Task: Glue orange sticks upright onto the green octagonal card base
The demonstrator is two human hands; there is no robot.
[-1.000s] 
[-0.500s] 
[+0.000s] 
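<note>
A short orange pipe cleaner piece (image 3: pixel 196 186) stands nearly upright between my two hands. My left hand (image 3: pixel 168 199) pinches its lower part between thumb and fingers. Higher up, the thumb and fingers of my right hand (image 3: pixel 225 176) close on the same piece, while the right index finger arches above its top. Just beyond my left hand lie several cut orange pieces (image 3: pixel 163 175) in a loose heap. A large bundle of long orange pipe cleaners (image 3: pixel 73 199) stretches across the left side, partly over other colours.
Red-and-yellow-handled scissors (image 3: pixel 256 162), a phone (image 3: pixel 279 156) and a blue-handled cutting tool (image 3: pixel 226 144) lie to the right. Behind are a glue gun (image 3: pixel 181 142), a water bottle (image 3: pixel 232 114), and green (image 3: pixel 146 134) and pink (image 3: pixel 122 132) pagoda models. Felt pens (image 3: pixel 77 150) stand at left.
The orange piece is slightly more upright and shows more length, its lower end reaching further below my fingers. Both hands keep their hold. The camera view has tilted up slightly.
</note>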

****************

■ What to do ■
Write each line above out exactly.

■ Response for this exercise ■
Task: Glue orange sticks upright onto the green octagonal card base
The demonstrator is two human hands; there is no robot.
[-1.000s] 
[-0.500s] 
[+0.000s] 
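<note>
A short orange pipe cleaner piece (image 3: pixel 196 186) stands nearly upright between my two hands. My left hand (image 3: pixel 168 199) pinches its lower part between thumb and fingers. Higher up, the thumb and fingers of my right hand (image 3: pixel 225 176) close on the same piece, while the right index finger arches above its top. Just beyond my left hand lie several cut orange pieces (image 3: pixel 163 175) in a loose heap. A large bundle of long orange pipe cleaners (image 3: pixel 73 199) stretches across the left side, partly over other colours.
Red-and-yellow-handled scissors (image 3: pixel 256 162), a phone (image 3: pixel 279 156) and a blue-handled cutting tool (image 3: pixel 226 144) lie to the right. Behind are a glue gun (image 3: pixel 181 142), a water bottle (image 3: pixel 232 114), and green (image 3: pixel 146 134) and pink (image 3: pixel 122 132) pagoda models. Felt pens (image 3: pixel 77 150) stand at left.
The orange piece is slightly more upright and shows more length, its lower end reaching further below my fingers. Both hands keep their hold. The camera view has tilted up slightly.
</note>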

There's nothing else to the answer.